陆老爷应,“当然有,魏王旧臣,就是先皇之人,先皇之人不可能在朝堂上斩尽。”
“可是……”陆佑涵怎么都不敢相信秦王殿下如何在这么快的时间内笼络朝臣,“秦王殿下以前什么都没做。”
“秦王殿下如若什么都没做,如何会有八贤王之名?”陆老爷感慨道,“秦王殿下跟齐王不同,秦王十五岁入仕,从头至尾都只让自己隐匿,只时不时让百姓知道他的存在,年纪轻轻就有此智谋,且又隐忍不发,如此性情是齐王万万比不上的。齐王性情急躁,容易立敌,不管是以前还是现在,秦王殿下比之齐王已是乘胜之势,秦王殿下站在朝堂之时就是朝局大改之时。”
“涵儿,你要记住,在这个朝堂上皇上最顾及的人一直以来都是秦王,从来不是齐王。
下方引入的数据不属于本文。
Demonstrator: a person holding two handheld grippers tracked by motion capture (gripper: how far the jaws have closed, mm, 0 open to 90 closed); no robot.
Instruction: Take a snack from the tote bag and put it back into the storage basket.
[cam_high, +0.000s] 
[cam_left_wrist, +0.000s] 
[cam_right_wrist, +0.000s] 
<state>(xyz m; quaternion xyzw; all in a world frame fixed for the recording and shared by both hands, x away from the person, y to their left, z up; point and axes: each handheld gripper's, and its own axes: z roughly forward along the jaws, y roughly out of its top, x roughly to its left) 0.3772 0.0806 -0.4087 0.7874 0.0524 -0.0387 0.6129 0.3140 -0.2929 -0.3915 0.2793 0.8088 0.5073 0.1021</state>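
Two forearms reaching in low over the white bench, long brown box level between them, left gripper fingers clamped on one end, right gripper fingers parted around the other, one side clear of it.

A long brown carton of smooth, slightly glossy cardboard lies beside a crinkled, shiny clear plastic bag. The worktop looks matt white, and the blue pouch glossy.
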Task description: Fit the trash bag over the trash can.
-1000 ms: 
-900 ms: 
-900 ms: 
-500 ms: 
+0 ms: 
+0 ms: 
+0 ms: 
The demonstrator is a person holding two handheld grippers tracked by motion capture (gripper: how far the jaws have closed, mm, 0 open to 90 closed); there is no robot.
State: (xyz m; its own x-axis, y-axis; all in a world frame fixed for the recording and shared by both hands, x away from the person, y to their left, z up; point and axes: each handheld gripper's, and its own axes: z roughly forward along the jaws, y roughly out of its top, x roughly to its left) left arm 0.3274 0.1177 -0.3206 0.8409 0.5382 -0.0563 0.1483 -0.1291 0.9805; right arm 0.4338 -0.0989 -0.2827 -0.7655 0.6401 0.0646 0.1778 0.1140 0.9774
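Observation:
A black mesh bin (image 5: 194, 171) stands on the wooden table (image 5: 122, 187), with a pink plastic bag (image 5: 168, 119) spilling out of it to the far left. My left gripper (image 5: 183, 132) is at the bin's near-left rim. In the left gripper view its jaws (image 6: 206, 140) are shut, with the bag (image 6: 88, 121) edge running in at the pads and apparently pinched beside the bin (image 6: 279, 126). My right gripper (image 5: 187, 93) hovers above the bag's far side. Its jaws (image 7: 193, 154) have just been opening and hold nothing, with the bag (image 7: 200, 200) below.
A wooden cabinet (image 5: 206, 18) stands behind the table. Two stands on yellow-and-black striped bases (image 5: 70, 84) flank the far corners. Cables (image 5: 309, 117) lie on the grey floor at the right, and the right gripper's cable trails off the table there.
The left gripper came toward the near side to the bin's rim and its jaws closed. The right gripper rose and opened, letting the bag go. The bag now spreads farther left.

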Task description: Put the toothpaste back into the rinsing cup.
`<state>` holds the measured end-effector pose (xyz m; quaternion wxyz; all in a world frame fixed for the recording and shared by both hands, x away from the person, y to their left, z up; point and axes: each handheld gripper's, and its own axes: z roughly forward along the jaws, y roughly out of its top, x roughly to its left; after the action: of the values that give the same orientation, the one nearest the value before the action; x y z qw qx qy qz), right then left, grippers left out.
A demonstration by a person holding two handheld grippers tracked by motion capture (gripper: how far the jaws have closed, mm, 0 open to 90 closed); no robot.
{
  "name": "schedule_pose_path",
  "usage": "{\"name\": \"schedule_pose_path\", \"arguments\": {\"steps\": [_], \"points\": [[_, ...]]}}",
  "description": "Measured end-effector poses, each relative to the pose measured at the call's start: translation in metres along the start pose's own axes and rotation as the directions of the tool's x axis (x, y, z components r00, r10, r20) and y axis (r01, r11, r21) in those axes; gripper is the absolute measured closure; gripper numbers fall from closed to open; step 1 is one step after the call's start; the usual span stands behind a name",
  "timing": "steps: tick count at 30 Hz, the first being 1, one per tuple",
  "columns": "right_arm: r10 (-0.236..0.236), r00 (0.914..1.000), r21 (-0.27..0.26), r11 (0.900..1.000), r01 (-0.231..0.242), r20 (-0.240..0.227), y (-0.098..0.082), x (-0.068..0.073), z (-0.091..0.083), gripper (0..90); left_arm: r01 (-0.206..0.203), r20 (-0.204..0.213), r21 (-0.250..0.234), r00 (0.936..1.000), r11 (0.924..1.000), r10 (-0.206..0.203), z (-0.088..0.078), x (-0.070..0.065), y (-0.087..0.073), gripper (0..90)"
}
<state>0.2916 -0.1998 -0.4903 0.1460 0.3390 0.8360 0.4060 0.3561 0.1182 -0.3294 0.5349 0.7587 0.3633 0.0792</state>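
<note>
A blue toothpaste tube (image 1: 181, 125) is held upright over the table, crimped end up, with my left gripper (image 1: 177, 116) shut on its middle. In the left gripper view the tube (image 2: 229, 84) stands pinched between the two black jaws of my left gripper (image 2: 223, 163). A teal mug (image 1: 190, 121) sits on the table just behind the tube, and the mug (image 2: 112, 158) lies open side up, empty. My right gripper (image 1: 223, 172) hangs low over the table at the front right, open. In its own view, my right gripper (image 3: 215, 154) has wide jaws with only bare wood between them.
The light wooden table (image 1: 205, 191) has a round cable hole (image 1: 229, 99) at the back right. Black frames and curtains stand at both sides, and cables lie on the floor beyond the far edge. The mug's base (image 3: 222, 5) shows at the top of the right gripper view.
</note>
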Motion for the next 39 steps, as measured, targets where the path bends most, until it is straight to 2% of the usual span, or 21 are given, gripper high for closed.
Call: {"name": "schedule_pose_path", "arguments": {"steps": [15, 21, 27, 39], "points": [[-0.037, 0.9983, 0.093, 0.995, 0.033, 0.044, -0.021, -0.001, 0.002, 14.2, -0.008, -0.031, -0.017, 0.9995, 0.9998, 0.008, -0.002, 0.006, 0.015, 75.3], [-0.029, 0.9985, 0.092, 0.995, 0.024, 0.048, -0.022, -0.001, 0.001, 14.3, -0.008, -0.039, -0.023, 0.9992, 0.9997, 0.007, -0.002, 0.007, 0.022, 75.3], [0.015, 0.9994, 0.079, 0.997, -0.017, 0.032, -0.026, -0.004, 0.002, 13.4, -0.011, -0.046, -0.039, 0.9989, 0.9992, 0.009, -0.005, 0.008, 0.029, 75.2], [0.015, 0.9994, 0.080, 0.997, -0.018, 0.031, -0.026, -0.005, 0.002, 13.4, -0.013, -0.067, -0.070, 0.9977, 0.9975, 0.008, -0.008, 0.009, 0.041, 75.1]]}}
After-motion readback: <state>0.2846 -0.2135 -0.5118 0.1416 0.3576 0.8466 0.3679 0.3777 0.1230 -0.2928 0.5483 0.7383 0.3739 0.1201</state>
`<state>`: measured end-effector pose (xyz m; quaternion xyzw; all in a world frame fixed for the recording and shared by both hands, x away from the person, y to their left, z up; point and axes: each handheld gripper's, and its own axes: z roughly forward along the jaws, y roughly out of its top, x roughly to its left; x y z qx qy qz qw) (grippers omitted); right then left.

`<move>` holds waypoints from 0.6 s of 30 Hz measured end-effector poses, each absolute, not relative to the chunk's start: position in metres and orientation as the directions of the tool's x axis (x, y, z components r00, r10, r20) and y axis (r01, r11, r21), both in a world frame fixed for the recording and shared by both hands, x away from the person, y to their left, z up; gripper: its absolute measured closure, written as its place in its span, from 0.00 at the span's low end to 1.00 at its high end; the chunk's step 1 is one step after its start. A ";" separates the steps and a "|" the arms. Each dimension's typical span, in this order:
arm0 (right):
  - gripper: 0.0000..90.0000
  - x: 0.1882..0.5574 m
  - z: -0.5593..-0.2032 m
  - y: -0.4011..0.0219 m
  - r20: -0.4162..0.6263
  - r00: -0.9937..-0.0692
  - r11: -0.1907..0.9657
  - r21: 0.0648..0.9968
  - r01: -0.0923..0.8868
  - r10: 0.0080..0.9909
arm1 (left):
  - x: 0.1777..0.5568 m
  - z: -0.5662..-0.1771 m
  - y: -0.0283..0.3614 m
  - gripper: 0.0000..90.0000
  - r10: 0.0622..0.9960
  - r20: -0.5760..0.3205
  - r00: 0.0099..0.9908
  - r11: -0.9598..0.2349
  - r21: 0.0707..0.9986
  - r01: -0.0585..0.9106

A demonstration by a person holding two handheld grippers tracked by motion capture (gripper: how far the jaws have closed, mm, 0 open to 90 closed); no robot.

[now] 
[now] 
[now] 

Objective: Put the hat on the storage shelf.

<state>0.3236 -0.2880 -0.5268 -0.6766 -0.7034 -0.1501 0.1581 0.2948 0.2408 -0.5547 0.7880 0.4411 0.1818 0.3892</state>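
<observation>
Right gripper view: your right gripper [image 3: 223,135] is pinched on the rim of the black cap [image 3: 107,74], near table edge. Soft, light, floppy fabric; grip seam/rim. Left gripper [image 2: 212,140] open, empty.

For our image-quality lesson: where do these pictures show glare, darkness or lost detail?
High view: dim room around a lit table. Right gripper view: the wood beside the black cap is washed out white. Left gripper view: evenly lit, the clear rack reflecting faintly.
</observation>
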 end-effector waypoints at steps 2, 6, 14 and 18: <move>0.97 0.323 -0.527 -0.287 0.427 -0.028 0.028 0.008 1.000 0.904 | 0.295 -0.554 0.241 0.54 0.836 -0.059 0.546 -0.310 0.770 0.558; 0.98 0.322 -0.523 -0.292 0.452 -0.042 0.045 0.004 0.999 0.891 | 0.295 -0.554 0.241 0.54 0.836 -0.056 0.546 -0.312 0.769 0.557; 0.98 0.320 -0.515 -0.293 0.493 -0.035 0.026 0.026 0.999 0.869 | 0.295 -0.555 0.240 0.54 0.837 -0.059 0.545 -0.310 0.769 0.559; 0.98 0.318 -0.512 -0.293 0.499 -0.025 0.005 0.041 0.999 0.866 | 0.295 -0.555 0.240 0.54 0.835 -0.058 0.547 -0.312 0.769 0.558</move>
”
“明臣择君而侍,太傅大人一向明哲保身,含玉妹妹又是聪慧过人,为何会选择秦王?”
“先帝在时有意晋升颜茂华为宰相,朝中大臣无人不知,他那长子荣登三甲榜首,被钦点新科状元,风头最盛之时,可偏偏就是那年先皇驾崩。皇上登基,正是因为有赵普保驾,这才荣登大宝,赵普再次为宰,为安抚颜家,晋升颜茂华为一品太傅。太傅之职虽高,可素来都是虚衔,赠官。”